Isn't the file format a zipped XML nowadays? It'd be hilarious if they said "Her...

skywhopper · on July 12, 2017

It is, but many of the XML values and attributes are just dumps of bitfields and identifiers that are structured exactly as they are in memory. In other words, the XML format was mostly a PR move to stave off accusations of not being "open" enough, and the people who implement support for the new format still have to reverse-engineer a bunch of Office-specific binary nonsense.

jankotek · on July 12, 2017

Office97 was binary format, XML comed much latter as response to OpenOffice

auxym · on July 12, 2017

Open XML formats (.docx, etc) came with Office 2003.

From what I remember, the EU wanted to standardize an open document format, and had their eye set on OO ODF, as the most mature of those at the time. Microsoft put out their OXML format, gave out free patent grants, lobbied hard, and managed to get it into ISO.

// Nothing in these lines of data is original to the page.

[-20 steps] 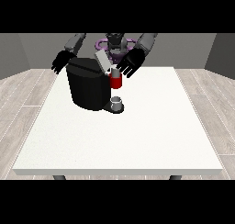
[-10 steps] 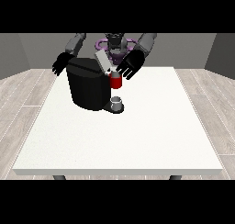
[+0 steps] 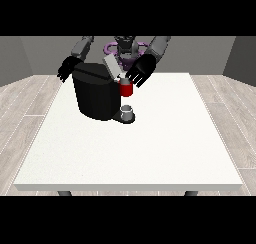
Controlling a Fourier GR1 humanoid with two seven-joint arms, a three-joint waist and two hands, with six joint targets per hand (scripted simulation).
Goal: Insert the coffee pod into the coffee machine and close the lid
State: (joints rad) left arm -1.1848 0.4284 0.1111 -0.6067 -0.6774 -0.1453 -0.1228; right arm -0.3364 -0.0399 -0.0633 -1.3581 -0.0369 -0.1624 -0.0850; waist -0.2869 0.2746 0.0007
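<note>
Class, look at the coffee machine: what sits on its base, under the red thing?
On the base of the coffee machine, under the red thing at the machine, stands a small grey thing. Whether it is the pod cannot be told, and its contents are hidden.

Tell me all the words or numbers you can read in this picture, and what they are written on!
None: no words, numbers, brands or signs can be read here.
The black coffee machine shows no label.
The red thing at the machine has no writing.
The white table is plain.
The hand at the view's right and the hand at the view's left carry no marks.
</note>
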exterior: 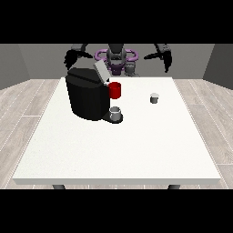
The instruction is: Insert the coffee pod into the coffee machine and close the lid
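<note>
A black coffee machine (pixel 87 95) stands on the white table (pixel 118 150), left of the middle, with its grey lid (pixel 101 71) tilted up and open. A small grey coffee pod (pixel 154 98) sits on the table to the right of the machine. Under the machine's spout stands a small grey cup (pixel 116 113) on the base. The hand at the view's left (pixel 70 58) hangs above and behind the machine's back corner. Raised over the far right edge of the table is the hand at the view's right (pixel 166 59), well behind the pod. Neither hand holds anything.
A red mug (pixel 115 90) stands just behind the machine's spout side. The robot's torso (pixel 116 58) is behind the far table edge. Wooden floor surrounds the table.
</note>
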Tool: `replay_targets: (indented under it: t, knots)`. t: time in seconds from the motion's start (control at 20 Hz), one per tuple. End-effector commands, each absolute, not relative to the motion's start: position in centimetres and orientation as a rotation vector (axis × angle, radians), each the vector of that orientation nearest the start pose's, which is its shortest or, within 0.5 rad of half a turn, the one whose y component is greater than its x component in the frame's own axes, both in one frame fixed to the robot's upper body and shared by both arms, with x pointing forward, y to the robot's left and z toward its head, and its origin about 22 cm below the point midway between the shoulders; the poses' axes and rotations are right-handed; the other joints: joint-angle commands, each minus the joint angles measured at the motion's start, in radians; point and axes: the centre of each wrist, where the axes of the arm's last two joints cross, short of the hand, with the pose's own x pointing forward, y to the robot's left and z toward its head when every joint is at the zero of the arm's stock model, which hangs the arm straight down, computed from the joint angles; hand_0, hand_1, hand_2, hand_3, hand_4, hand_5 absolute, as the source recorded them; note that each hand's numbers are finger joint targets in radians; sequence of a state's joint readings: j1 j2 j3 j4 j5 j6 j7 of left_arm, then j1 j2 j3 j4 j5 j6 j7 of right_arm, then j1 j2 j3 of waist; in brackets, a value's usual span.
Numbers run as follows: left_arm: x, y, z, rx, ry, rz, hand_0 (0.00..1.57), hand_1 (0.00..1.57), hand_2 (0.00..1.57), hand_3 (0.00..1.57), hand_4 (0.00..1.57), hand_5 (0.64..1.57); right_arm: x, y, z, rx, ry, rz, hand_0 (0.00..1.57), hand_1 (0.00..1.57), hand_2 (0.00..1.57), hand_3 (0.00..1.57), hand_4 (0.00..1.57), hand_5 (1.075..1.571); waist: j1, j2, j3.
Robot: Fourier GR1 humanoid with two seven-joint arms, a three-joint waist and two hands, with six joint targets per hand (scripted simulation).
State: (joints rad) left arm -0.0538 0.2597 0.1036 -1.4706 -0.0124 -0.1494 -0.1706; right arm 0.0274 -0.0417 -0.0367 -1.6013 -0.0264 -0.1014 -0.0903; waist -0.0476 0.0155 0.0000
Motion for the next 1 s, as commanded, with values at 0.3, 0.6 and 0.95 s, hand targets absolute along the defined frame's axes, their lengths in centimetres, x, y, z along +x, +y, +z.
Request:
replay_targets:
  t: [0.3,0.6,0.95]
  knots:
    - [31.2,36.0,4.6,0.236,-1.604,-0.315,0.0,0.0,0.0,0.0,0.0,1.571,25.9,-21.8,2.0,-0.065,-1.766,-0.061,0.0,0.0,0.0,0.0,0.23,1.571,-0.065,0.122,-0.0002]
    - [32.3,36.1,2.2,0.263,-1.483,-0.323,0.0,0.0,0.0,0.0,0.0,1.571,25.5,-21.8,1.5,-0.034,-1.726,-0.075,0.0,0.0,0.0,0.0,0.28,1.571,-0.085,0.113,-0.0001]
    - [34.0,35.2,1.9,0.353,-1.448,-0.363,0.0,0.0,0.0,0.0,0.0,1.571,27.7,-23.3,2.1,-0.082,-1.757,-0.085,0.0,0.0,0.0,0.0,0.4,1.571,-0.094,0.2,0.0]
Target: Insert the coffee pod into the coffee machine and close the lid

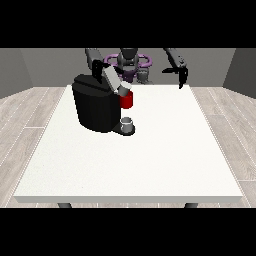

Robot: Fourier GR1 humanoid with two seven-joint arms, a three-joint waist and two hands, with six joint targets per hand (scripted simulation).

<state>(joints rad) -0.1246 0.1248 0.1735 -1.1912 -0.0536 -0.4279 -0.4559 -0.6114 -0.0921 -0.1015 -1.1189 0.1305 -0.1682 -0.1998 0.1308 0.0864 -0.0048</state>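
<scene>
The black coffee machine (pixel 95 107) stands on the left half of the white table (pixel 150 160). A red part (pixel 127 101) shows at its front top, above a small grey cup (pixel 127 125) on the machine's base. The arm at the view's left reaches down over the machine, and its hand (pixel 123 90) sits right at the top of the red part. I cannot make out the coffee pod or the lid's position there. The hand at the view's right (pixel 183 76) hangs in the air above the table's far right edge, fingers pointing down, holding nothing.
The robot's torso (pixel 129 62) stands behind the far edge of the table. Wooden floor surrounds the table on all sides.
</scene>
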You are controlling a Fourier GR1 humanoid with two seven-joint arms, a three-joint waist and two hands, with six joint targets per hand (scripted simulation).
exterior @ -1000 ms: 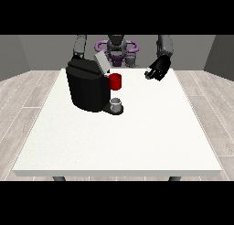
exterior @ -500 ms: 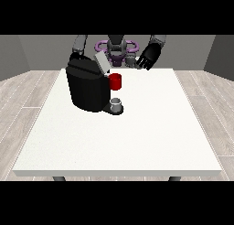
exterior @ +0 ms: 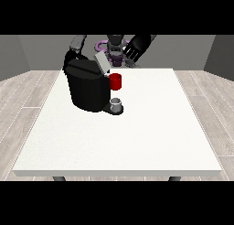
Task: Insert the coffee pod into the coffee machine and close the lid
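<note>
The black coffee machine (exterior: 87, 89) stands on the white table (exterior: 137, 137) at the back left. Its grey lid (exterior: 101, 63) is tilted up. A red thing at the machine (exterior: 115, 81) sits at its front. A grey thing (exterior: 117, 104) stands on the machine's base just below. The hand at the view's right (exterior: 136, 47) hovers above the table's far edge, to the right of the lid and apart from it, its fingers relaxed and holding nothing. The hand at the view's left (exterior: 71, 54) is mostly hidden behind the machine's top.
The robot's torso (exterior: 115, 48) is behind the table's far edge. Wooden floor (exterior: 27, 91) surrounds the table. The table's white top stretches out in front of and to the right of the machine.
The hand at the view's right has risen and moved to the view's left, nearer the raised lid. The machine, lid and grey thing have not moved.
</note>
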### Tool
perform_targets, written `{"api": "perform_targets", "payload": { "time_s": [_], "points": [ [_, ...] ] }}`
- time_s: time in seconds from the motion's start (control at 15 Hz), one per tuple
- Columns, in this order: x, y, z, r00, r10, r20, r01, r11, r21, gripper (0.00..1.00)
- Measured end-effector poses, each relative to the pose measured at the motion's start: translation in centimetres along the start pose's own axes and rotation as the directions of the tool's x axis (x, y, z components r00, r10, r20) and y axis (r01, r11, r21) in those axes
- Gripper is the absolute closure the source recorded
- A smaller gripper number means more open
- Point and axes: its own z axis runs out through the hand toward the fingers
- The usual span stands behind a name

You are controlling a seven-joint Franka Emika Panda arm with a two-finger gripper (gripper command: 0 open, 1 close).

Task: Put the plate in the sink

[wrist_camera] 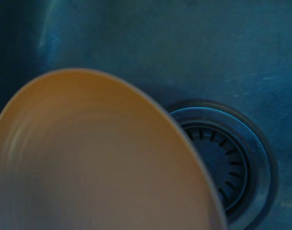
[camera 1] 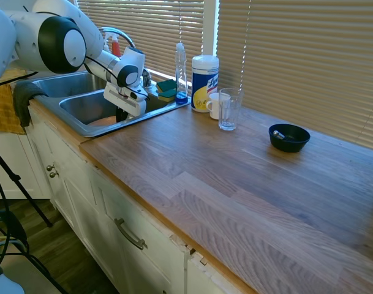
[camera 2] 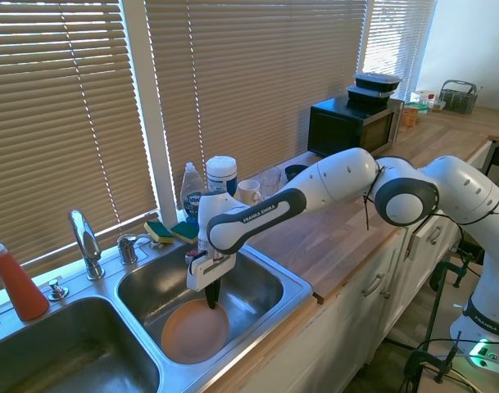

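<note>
**Plate down in the near basin**

I see the round salmon-orange plate (camera 2: 195, 332) lying in one basin of the shiny stainless steel double sink (camera 2: 278, 282), partly covering the drain (wrist_camera: 222, 165) in the wrist view. My claw (camera 2: 210, 303) reaches down into that basin, tips at the plate's rim; I think it's pinching the rim, but the fingers read as one dark sliver, so I can't tell. Small dark bowl (camera 1: 289, 137) sits on the wooden counter (camera 1: 235, 184).
</note>
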Motion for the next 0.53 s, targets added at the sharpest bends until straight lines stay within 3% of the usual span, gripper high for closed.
{"api": "perform_targets", "payload": {
  "time_s": [0.53],
  "points": [
    [-0.15,-0.3,-0.5,1.0,0.01,-0.01,-0.009,1.0,0.014,0.0]
  ]
}}
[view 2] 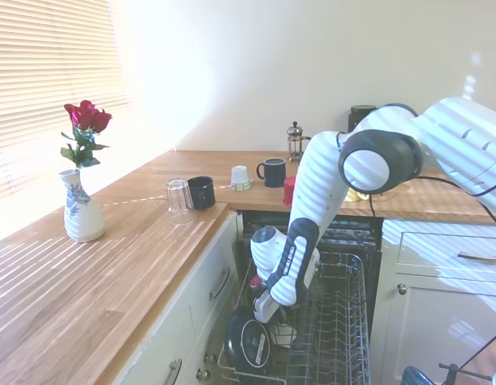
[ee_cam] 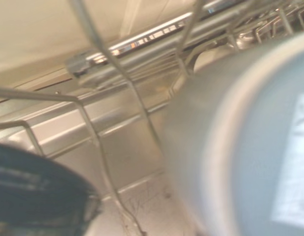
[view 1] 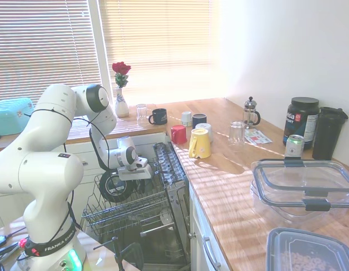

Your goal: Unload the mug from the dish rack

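Note:
The dish rack is pulled out of the dishwasher below the wooden counter. My gripper is lowered into its near-left corner, among the wires. In the wrist view the mug fills the right side very close up, a blurred grey-blue cylinder with a pale label on its end. From outside, my hand hides most of it, and whether I hold it does not show. A dark round dish stands on edge just beside my gripper.
On the counter above stand a black mug, a red mug, a yellow mug, a glass and a vase with roses. Clear plastic containers sit at the near right. Rack wires surround my hand.

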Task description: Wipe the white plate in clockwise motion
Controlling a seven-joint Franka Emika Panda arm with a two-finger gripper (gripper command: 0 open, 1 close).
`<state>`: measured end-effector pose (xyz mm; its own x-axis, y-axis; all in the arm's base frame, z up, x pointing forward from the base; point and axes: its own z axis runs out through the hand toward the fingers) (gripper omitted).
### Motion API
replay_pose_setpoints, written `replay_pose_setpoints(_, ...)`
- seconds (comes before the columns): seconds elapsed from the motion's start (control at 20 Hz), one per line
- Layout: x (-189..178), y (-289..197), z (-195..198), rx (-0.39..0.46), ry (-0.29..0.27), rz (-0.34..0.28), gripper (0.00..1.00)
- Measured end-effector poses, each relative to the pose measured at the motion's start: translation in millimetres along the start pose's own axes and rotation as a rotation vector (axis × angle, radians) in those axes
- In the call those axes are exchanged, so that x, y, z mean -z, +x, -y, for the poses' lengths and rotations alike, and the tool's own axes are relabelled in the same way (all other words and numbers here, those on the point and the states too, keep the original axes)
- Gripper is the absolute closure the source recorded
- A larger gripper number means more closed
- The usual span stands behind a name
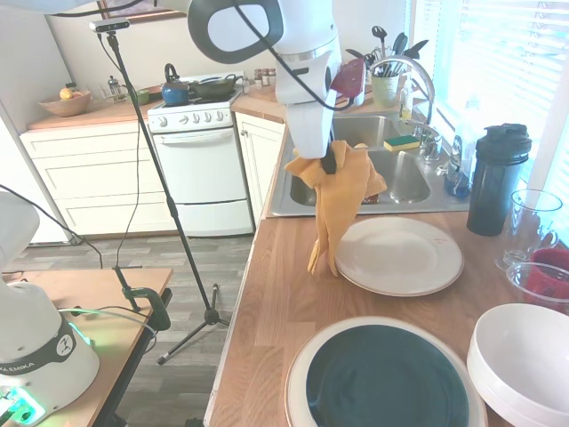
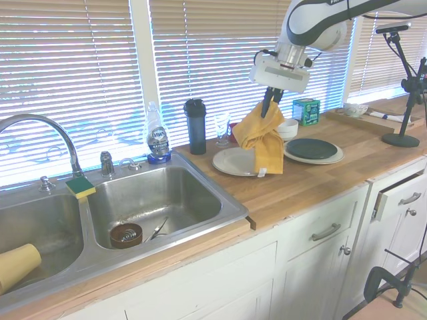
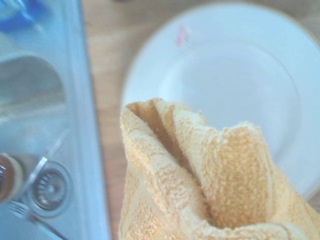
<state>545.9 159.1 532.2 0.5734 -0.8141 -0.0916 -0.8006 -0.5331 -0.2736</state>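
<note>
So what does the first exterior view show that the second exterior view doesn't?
Only the first exterior view shows the stove with a blue kettle, a utensil holder behind the sink, and a red cup by the clear glass.

Only the second shows the dish soap bottle, the faucet's full arc and a teal box.

Both show the gripper shut on the yellow cloth, which hangs to the white plate, plus the dark-centred plate and black bottle.
</note>
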Motion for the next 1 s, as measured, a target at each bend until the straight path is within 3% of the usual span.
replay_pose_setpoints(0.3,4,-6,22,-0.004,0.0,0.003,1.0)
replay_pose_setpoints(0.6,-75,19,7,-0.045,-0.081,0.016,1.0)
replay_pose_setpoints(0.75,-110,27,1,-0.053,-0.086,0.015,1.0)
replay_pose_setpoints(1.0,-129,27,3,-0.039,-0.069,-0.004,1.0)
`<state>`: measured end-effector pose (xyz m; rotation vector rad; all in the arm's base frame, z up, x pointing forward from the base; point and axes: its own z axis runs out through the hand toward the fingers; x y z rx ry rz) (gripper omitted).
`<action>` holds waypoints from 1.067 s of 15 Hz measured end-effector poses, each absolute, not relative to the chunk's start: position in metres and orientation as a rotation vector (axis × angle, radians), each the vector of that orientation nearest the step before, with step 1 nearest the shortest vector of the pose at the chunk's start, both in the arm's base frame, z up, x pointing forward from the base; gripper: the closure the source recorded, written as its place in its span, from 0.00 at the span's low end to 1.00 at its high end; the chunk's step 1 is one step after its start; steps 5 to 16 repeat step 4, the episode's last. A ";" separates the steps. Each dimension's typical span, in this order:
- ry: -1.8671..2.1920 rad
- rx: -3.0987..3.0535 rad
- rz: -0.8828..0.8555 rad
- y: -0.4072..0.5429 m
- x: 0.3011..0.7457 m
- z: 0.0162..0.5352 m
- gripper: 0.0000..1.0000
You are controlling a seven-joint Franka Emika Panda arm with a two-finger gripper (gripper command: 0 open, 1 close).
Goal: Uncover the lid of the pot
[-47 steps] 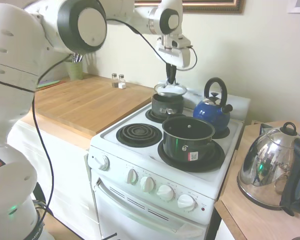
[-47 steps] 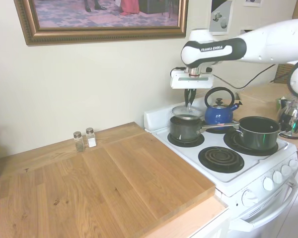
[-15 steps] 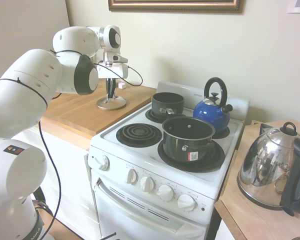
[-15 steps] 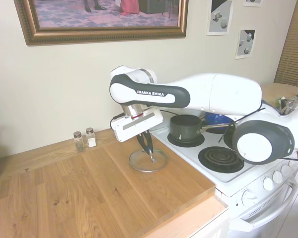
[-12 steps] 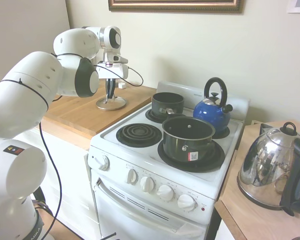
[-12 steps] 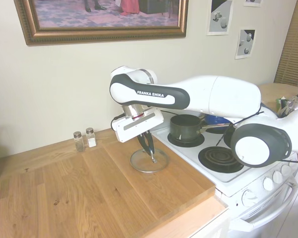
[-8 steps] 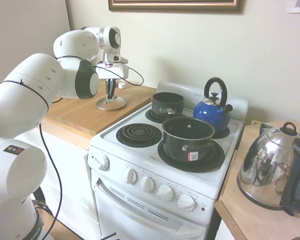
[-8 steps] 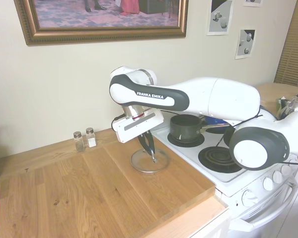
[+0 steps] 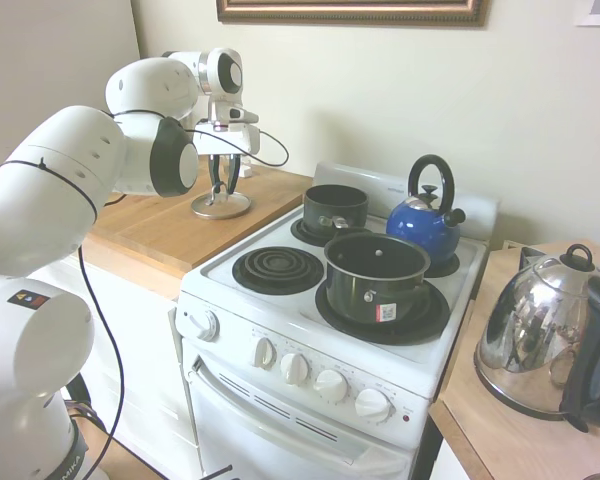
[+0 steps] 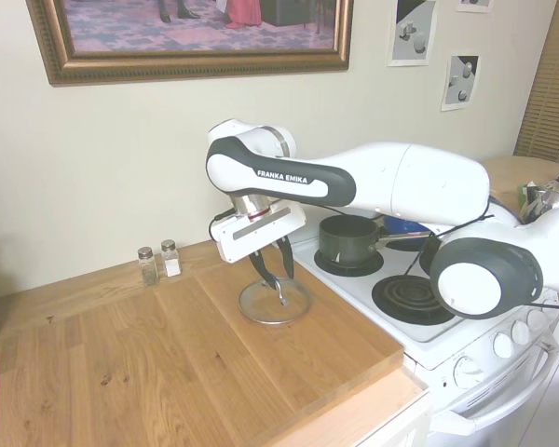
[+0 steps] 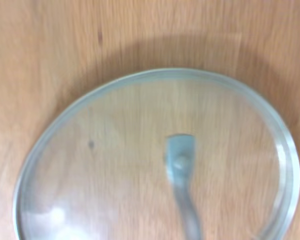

If you want some nightmares though, open an office XML file in a text editor some day.

vetinari · on July 12, 2017

> Open XML formats (.docx, etc) came with Office 2003.

They came with Office 2007. For Office 2003, there was a plugin that allowed to open the XML files, in a limited way.

davidgerard · on July 12, 2017

No, there was a separate XML format for 2003 before OOXML, called WordprocessingML. Basically nothing else ever used it, but later MS Office and LibreOffice still read it.

nxc18 · on July 12, 2017

I wrote a tool to convert pptx files to markdown. Using python it was maybe a 3 hour project. I'm sure some of the more nuanced formatting is a challenge, but the format really isn't bad and keeps the content quite manageable.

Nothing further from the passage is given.